BELARUS: Slander and obstruction to keep foreigners out
As noted by Forum 18, “Catholics responded vigorously to accusations by the senior state religious affairs official that foreign Catholic priests working in Belarus often break the law, Forum 18 News Service notes. “They don’t like our country, our laws and authorities. In such cases we don’t prolong their stay in our country,” Plenipotentiary for Religious and Ethnic Affairs Leonid Gulyako had declared in presenting his annual report for 2014. He accused unspecified priests of conducting services outside the regions where they had been given state permission to serve, not understanding either of the state languages (Russian and Belarusian) and drunken driving. Both Gulyako and his deputy refused to explain his accusations to Forum 18, which Catholics described as “slander”. It was only with difficulty that Polish priest Fr Roman Schulz’ permission to remain in his Mogilev parish was extended for a further six months until 20 June 2015, Catholics told Forum 18. A Protestant seminary failed to get permission for foreign religious lecturers.”
By Olga Glace
2/25/2015 Belarus (Forum 18)-Accusations by the senior state religious affairs official that foreign Catholic priests working in Belarus are guilty of drunken driving and other offences have evoked protest from Catholic leaders and a petition from local Catholics. They object that the claims were unfounded and slanderous, Forum 18 News Service has learnt. Catholic bishops reproached the authorities that despite the obvious lack of clergy, they refuse permission to some foreign priests invited to come to serve in Belarus. The leader of Minsk’s Baptist seminary told Forum 18 that invitations for foreign lecturers to join the staff often fail. And two foreign Jehovah’s Witnesses were officially warned by a court that they have no right to talk to people on the streets about their faith because they are not Belarusian citizens.
The authorities have long expressed an intention to reduce the number of foreigners conducting religious activity in Belarus. Although the Russian Orthodox Church has a number of foreign clergy in Belarus, including its leader Metropolitan Pavel, the Catholic Church is the religious community most dependent on foreign religious personnel. However, Forum 18 notes that Catholic leaders have always been highly reluctant to discuss visa denials or denials of the compulsory state permission any foreigner needs to conduct religious activity in Belarus.

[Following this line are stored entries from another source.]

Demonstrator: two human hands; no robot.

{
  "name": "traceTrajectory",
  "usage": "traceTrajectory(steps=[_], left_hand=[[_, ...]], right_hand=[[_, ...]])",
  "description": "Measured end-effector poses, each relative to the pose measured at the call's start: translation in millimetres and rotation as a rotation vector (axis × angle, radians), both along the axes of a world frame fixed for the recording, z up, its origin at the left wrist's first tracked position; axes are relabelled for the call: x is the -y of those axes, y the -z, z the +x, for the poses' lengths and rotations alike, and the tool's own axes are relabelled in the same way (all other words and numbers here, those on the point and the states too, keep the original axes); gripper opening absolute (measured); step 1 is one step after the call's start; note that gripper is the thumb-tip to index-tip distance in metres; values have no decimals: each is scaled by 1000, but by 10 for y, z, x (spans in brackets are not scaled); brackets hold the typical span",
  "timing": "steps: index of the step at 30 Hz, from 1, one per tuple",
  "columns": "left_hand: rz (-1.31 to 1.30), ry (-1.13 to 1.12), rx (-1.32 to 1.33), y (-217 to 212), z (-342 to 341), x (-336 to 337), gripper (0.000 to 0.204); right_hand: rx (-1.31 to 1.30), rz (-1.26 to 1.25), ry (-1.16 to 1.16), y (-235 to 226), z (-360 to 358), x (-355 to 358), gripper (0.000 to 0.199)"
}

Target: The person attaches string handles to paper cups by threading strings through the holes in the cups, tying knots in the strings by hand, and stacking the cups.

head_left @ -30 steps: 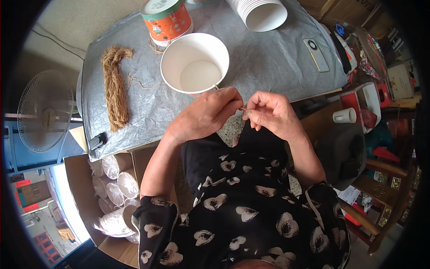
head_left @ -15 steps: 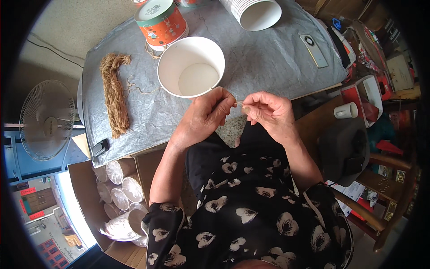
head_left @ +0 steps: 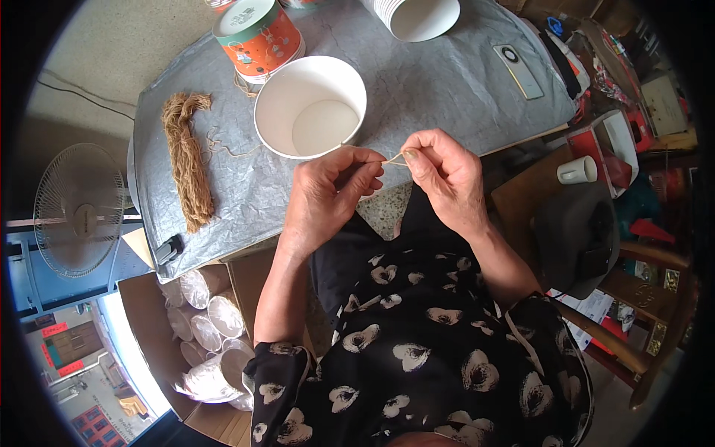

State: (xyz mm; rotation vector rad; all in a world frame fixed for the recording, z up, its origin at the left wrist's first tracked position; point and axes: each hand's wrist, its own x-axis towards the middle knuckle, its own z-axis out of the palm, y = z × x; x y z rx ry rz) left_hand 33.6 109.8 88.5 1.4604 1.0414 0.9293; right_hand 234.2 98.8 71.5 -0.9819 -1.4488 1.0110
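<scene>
Just in front of the table's near edge, a thin tan string (head_left: 395, 159) runs between my two hands. My left hand (head_left: 333, 186) pinches one end of it, fingers closed, close beside the rim of a white paper bucket (head_left: 272, 112). The other end is gripped between thumb and fingers of my right hand (head_left: 445, 173), where the string shows as a small loop. The bucket stands on the table with its mouth toward me. Left of it lies a bundle of tan twine (head_left: 190, 167), with a loose strand trailing toward the bucket.
Orange and green printed buckets (head_left: 264, 48) stand upside down at the back, near a stack of white buckets (head_left: 424, 18). A phone (head_left: 519, 72) lies at the right on the grey-covered table (head_left: 439, 82). Below left is a carton (head_left: 149, 328) of wrapped cups; a fan (head_left: 80, 210) stands beyond.
My hands have drawn slightly apart, and more of the string now shows between them as a loop. The view has shifted slightly; the table things look unmoved.
</scene>
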Motion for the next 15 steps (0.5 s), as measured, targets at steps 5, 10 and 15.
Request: traceTrajectory(steps=[5,10,15], left_hand=[[118,-57,-60,27,27,58,9],[185,-69,-40,116,22,90,5],[143,-67,3,129,3,106,6]], right_hand=[[-295,-328,-112,-65,-21,-64,15],[-521,-492,-234,19,-46,-121,15],[-280,-307,-116,43,-104,-119,15]])
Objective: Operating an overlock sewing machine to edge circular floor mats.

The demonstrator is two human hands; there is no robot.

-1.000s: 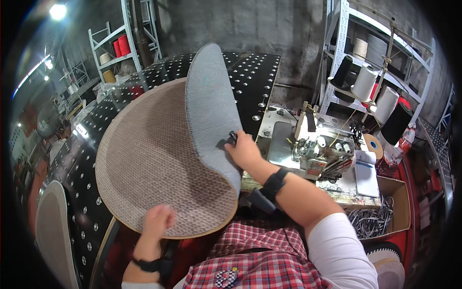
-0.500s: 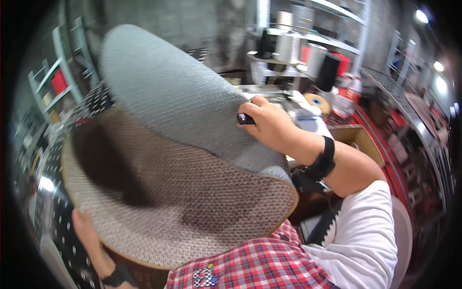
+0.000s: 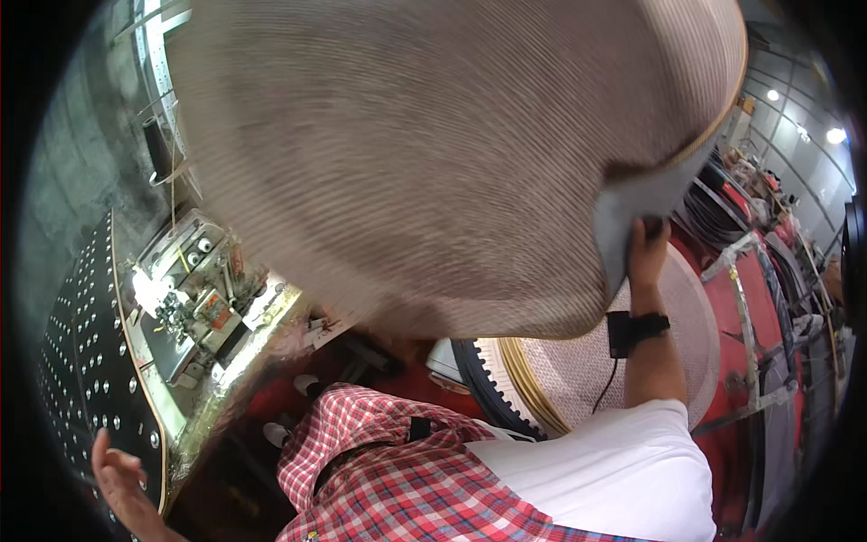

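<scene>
- R hand, qty 1, 3 o'clock: closed on folded edge of mat; small dark item at fingers, blurred, ID unclear. Wristband, qty 1 visible.
- L hand, qty 1, 8 o'clock: fingers loosely spread, nothing held, well apart from mat.
- Round mat, qty 1, 12 o'clock: up in air, brown weave showing, grey underside turned out at R hand. Chg: off tabletop, swung w/ wearer's turn; L hand no longer at rim, so R hand prob. bears full wt.
- Sewing machine, qty 1, 9 o'clock.
- Studded black table, qty 1, 8–9 o'clock.
- Mat pile, qty 1, 4 o'clock, below R hand; no. of mats unclear.
</scene>
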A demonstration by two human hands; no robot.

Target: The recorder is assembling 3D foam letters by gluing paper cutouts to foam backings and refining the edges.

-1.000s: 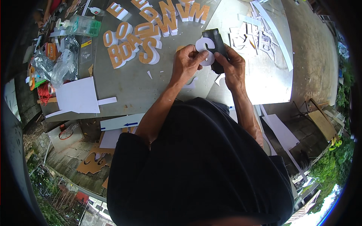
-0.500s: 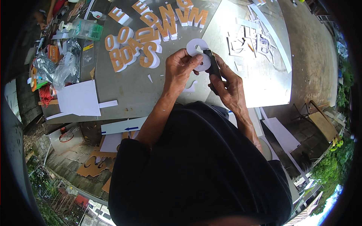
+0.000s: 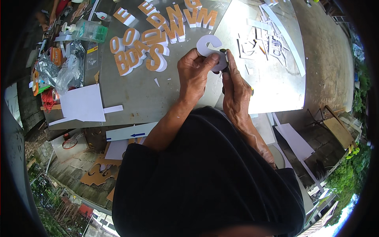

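Observation:
Over the metal table, my left hand (image 3: 193,73) pinches a flat white letter S (image 3: 207,42) between thumb and fingers. Its lower curve is partly covered by the thumb. My right hand (image 3: 238,93) is closed around a slim black tool (image 3: 226,70), apparently a utility knife, with a yellow bit showing behind the palm. The tool's top end lies against the right edge of the letter. I cannot make out a blade. Beyond my left hand stand several thick block letters (image 3: 156,57) with brown faces and white sides.
Dark strips and offcuts (image 3: 262,45) lie on a bright sheet (image 3: 276,93) to the right. At left are a white sheet (image 3: 83,103), plastic bags (image 3: 68,75) and a clear green-based container (image 3: 90,31). Another person's hand (image 3: 52,17) shows at far upper left.
The letter has turned in my left hand, its open curve now facing up. My right hand has tilted and moved slightly lower, with the black tool now mostly hidden by its fingers.

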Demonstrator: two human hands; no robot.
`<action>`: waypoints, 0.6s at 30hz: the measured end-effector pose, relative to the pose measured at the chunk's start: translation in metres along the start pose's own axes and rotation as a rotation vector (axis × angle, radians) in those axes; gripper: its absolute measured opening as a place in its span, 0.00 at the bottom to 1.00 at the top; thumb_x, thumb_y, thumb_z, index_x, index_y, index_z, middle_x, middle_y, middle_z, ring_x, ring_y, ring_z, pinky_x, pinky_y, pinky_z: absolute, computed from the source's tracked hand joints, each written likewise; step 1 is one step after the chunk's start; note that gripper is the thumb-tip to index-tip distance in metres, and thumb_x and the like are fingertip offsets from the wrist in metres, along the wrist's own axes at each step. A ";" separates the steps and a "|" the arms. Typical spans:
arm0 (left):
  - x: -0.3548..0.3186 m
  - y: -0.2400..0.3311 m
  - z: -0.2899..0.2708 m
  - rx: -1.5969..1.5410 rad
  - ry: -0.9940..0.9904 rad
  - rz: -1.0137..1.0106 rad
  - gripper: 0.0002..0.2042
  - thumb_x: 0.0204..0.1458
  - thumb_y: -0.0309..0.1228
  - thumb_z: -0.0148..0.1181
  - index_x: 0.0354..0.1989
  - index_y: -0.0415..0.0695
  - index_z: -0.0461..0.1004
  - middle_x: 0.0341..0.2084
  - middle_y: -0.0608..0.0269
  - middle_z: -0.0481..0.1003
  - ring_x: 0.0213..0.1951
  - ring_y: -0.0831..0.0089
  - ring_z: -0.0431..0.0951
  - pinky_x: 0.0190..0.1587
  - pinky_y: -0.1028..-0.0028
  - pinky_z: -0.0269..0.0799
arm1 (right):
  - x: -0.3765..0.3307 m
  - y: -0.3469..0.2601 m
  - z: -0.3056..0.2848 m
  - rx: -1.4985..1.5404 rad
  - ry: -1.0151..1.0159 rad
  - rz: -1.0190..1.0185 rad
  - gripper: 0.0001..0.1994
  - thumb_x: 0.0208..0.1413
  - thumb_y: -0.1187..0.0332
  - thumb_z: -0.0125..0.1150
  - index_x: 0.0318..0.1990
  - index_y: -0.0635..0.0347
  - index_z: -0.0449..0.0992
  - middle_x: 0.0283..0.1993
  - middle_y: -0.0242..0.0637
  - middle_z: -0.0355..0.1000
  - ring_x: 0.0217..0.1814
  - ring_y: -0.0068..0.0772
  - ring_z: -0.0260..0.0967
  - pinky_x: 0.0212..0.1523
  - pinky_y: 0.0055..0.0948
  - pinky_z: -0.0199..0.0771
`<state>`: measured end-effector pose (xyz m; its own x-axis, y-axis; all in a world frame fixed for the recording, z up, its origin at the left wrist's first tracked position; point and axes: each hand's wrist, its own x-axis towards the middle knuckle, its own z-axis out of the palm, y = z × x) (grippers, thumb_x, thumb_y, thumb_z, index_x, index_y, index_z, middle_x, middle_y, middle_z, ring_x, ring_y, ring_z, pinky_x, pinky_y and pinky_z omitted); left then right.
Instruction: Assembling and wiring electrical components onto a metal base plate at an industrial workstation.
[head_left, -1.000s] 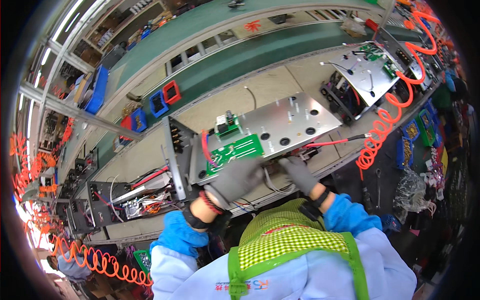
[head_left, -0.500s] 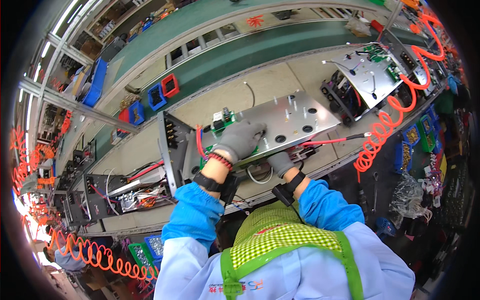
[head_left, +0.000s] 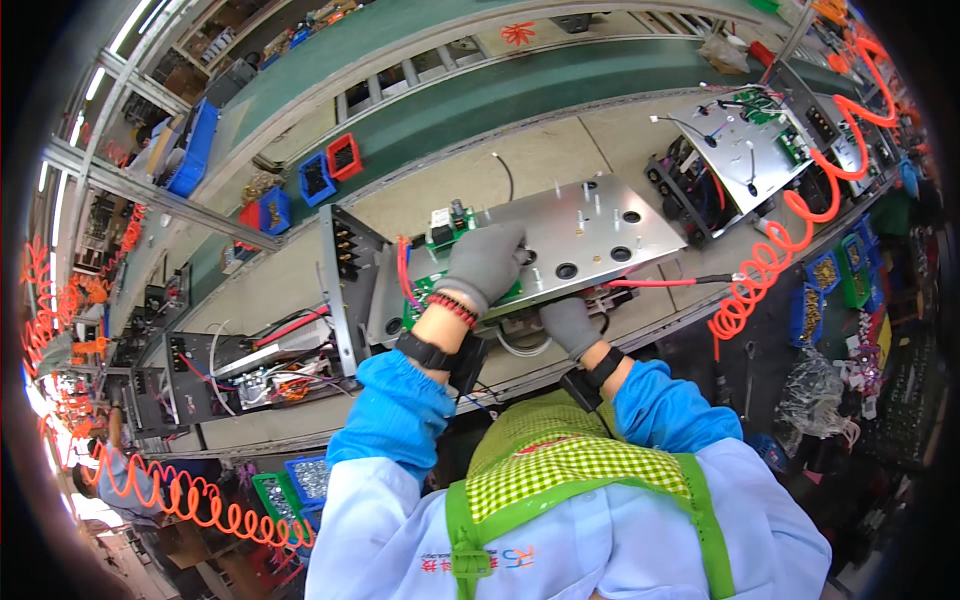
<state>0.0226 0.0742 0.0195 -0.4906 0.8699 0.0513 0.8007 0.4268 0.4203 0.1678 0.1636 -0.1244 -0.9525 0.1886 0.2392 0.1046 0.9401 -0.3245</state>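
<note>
My left hand (head_left: 485,262), in a grey glove, lies on top of a silver metal plate (head_left: 590,235) with upright studs and black-ringed holes. Its fingers are curled together near one hole; anything between them is hidden. Under that hand and beside it shows a green circuit board (head_left: 510,290) with a white part. My right hand (head_left: 568,325), gloved too, reaches beneath the plate's near edge, its fingertips hidden by the plate. A red cable (head_left: 655,283) runs out from under the plate next to it. At the plate's left end stands a dark upright panel (head_left: 345,285) with brass-coloured terminals.
Further right stands a similar unit (head_left: 745,150), with an orange coiled hose (head_left: 750,285) hanging in front. Another opened unit (head_left: 270,375) sits to the left. Beyond the bench are red (head_left: 343,157) and blue bins (head_left: 316,180) on a green belt (head_left: 420,135).
My left hand has shifted slightly on the plate, its fingers now more tucked in. My right hand stays under the near edge. The whole view has moved a little.
</note>
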 end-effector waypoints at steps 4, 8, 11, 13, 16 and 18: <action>-0.018 0.015 -0.040 -0.037 0.491 0.040 0.05 0.52 0.30 0.58 0.35 0.44 0.74 0.29 0.51 0.77 0.33 0.51 0.78 0.36 0.58 0.73 | -0.055 -0.001 -0.026 0.540 -0.021 0.554 0.28 0.52 0.47 0.63 0.46 0.66 0.74 0.39 0.53 0.73 0.44 0.57 0.69 0.46 0.46 0.69; -0.051 0.014 -0.101 -0.025 0.834 0.029 0.06 0.53 0.28 0.58 0.39 0.44 0.75 0.27 0.52 0.77 0.31 0.52 0.78 0.34 0.61 0.73 | -0.090 0.006 -0.022 0.393 0.167 0.549 0.30 0.54 0.51 0.61 0.57 0.64 0.66 0.48 0.55 0.69 0.54 0.58 0.63 0.55 0.51 0.62; -0.056 0.005 -0.115 -0.016 0.762 -0.179 0.11 0.52 0.26 0.59 0.44 0.43 0.73 0.32 0.50 0.77 0.35 0.51 0.78 0.39 0.60 0.73 | -0.084 0.022 -0.004 0.401 0.194 0.362 0.24 0.55 0.54 0.60 0.52 0.63 0.69 0.47 0.53 0.70 0.52 0.59 0.63 0.54 0.53 0.62; -0.062 0.001 -0.111 0.117 0.734 -0.284 0.17 0.50 0.26 0.59 0.51 0.41 0.70 0.37 0.49 0.76 0.42 0.51 0.75 0.45 0.59 0.71 | -0.074 0.028 0.000 0.435 0.114 0.427 0.19 0.55 0.58 0.58 0.47 0.63 0.72 0.45 0.52 0.72 0.50 0.60 0.65 0.53 0.53 0.63; -0.073 0.007 -0.088 0.125 0.829 -0.144 0.22 0.48 0.26 0.62 0.54 0.40 0.69 0.41 0.48 0.75 0.39 0.53 0.77 0.43 0.62 0.73 | -0.063 0.030 -0.016 0.106 -0.029 0.381 0.14 0.54 0.64 0.59 0.47 0.58 0.75 0.40 0.46 0.76 0.44 0.53 0.69 0.47 0.46 0.68; -0.085 0.026 -0.054 0.002 0.616 -0.004 0.22 0.46 0.27 0.64 0.51 0.40 0.70 0.41 0.49 0.75 0.41 0.52 0.77 0.42 0.63 0.74 | -0.061 0.032 -0.036 0.103 -0.054 0.314 0.14 0.54 0.63 0.60 0.46 0.58 0.75 0.40 0.46 0.75 0.42 0.53 0.70 0.45 0.46 0.69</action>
<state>0.0666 -0.0025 0.0745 -0.6017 0.5659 0.5637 0.7987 0.4311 0.4198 0.2397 0.1925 -0.1166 -0.8926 0.4462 0.0649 0.3683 0.8045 -0.4659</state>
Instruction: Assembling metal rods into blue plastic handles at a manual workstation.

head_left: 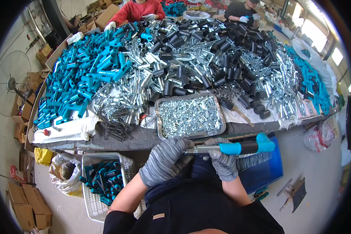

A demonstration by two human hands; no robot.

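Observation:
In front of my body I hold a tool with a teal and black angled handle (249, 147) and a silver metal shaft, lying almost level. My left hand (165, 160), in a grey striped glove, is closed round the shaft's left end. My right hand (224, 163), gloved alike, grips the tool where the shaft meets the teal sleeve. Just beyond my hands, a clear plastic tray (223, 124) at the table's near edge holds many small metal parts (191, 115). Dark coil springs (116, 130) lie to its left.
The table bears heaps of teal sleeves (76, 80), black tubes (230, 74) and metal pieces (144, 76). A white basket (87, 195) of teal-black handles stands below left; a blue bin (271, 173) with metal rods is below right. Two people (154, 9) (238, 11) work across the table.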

The Pro-rector of Minsk’s Baptist Theological Seminary, Yakov Timofeyev, pointed out that sometimes foreign professors they have invited, especially from the United States, are denied visas to Belarus. “We try not to make a problem out of it and look for other professors,” he told Forum 18 on 26 January. He said they can invite foreigners for short seminars.
In the 2000s, more than 30 foreigners – Catholics, Protestants and Jews – are known to have been barred from conducting religious activity in Belarus (see F18News 15 July 2009 http://www.forum18.org/archive.php?article_id=1326).
Extended with difficulty
Illustrating the Catholic Church’s difficulty inviting or maintaining foreign priests and nuns is the case of Fr Roman Schulz. A Polish priest of the Dominican Order, he had served in St. Kazimir and Yadviga church in Mogilev [Mahilyow] for seven years before the state authorities refused him permission to continue to conduct religious work in April 2014. After protests by parishioners, Fr Schulz’ permission was extended, initially for ten days to cover Easter, and then until 20 December 2014 (see Forum 18’s Belarus religious freedom survey http://www.forum18.org/archive.php?article_id=1997).
It was only with difficulty that Fr Schulz’ permission was extended for a further six months until 20 June 2015, Catholics told Forum 18.
Also in 2014, a Polish priest from the Franciscan Order was not allowed to come to Ivanets, Minsk Region.